Ucapku panjang lebar, yang begitu saja mengalir tanpa persiapan apapun.
"Sangat disayangkan, jika itu terjadi kepada orang-orang disekitar kita"
Tangisku pecah, tak tertahankan lagi. Sepertinya aku berbicara sesuai keadaan hatiku tadi ketika sedang melamunkan Al.
Sorak sorai para siswa di kelas, dan tepuk tangan yang bergemuruh, menambah emosi yang sedang bergejolak dalam benakku.
Setelah selesai berbicara, aku kembali ke tempat duduk.
Ilke mengusap-usap punggungku, dengan keadaan ku yang masih menangis. Malu dan bangga menjadi satu, malu karena telah menangis di depan banyak orang, dan bangga karena tiba-tiba aku bisa berbicara di depan.
*****
"Ayra ya?"
Tanya seorang wanita yang tiba-tiba datang menjenguk ku di asrama, aku tidak pernah bertemu dan mengenalinya.
"Iya, saya Ayra. Maaf kakak siapa ya?"
"Kenalin, nama kakak Yasmin, masa lupa?" ucapnya mengenalkan diri, sembari menyodorkan untuk berjabat tangan.
Masa lupa?
Pertanyaan ini sungguh gak berarti apa-apa. Gue aja baru kenal dia.
"Kak Yasmin? Kita pernah ketemu sebelumnya? atau pernah kenal?" Tanyaku keheranan.
"Engga, engga. Maksudnya gini, saya punya kelemahan pada ingatan saya jadi sulit untuk mengingat seseorang" lanjutku menjelaskan.
"Hehe kamu gak perlu inget-inget kakak siapa. Kakak, adalah kakak sedarah kamu"
Apa lagi ini? Ternyata aku punya kakak kandung? Sejak kapan, dan kenapa baru sekarang dia ada?
"Kakak sedarah ya? Maaf kak saya gak ngerti maksud kakak. Atau gak, mungkin kakak salah orang kali ya, kalo gitu saya panggilin Ayra yang lain aj....."
"Eh, gausah gausah. Kamu Ayra Altair kan? Kakak, Yasmin Altair"
Aku makin bingung, maksud orang ini apa?
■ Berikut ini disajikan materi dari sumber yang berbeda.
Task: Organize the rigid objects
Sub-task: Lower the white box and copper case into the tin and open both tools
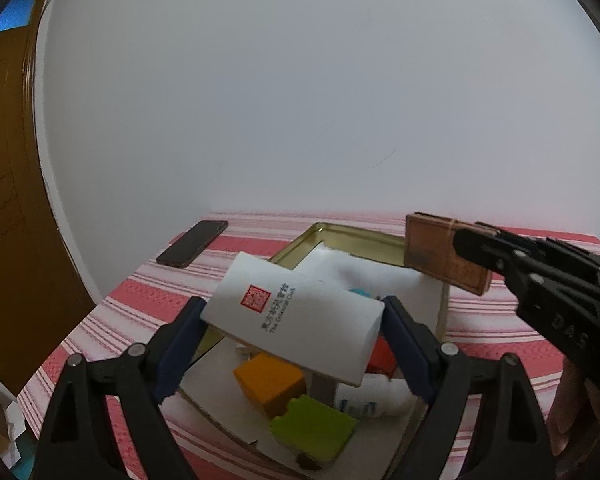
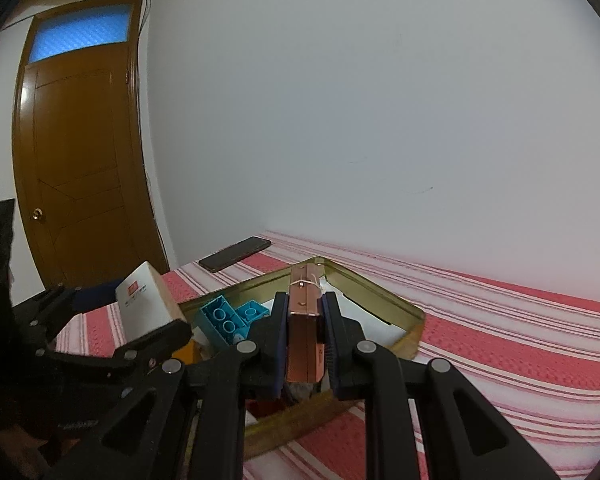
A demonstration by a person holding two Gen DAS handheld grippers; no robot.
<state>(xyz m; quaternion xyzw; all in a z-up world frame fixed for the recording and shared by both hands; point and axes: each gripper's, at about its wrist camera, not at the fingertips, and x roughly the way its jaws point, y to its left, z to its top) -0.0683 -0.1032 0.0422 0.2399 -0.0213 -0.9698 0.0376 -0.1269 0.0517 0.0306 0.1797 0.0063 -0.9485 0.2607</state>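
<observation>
while the left gripper [image 1: 292, 320] pinches a white box [image 1: 296, 316] above the gold tin [image 1: 340, 236], the right gripper [image 2: 306, 344], nearer its far corner, clamps a copper case [image 2: 304, 332], long axis toward twelve o'clock, over it.

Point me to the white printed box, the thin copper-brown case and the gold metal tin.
White printed box [image 1: 296, 316]: left wrist view, printed top face.
Thin copper-brown case [image 2: 305, 340]: right wrist view, upper edge.
Gold metal tin [image 2: 408, 312]: right wrist view, right rim.
</observation>
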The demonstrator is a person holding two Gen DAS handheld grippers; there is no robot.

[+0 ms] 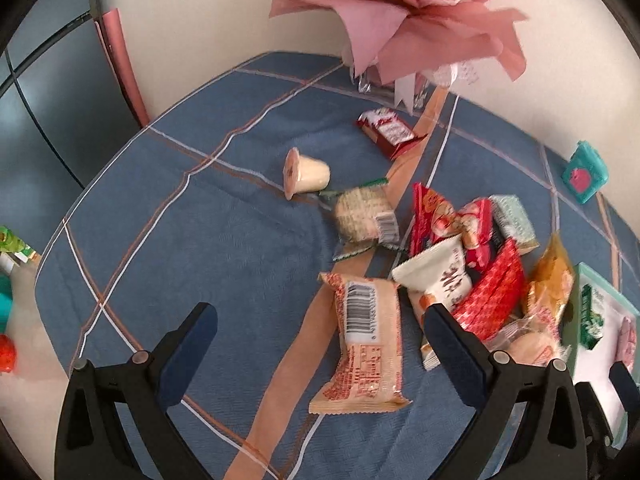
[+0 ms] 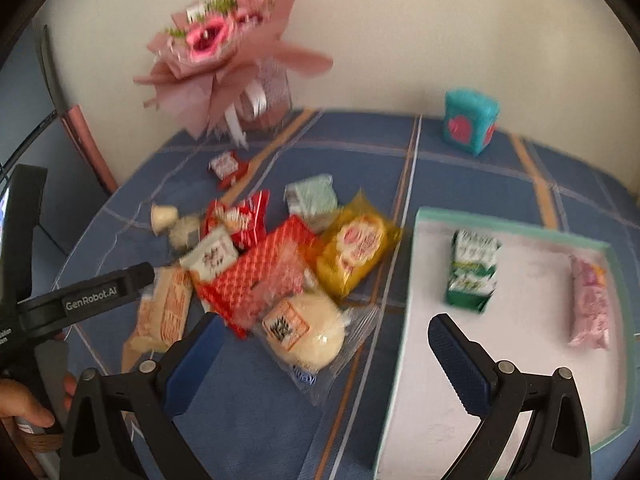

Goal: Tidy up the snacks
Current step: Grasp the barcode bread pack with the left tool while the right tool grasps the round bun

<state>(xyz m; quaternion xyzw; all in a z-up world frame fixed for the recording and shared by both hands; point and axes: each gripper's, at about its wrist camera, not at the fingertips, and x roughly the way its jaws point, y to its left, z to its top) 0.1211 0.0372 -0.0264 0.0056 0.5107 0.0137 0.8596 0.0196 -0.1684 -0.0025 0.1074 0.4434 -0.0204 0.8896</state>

Tiba-tiba memperkenalkan diri bahwa dia kakak ku?
"Tapi, walaupun nama kita sama, bukan berarti kita bisa langsung dikatakan sedarah tanpa bukti kak"
Mendengar ulasanku, kak Yasmin tampak mencari sesuatu di dalam tas nya. Lalu, dia mengeluarkan secarik foto dan memberikannya kepadaku.
"Sebelum kakak kasih foto ini, kita ngobrol di dalem aja yuk, boleh gak kira-kira?"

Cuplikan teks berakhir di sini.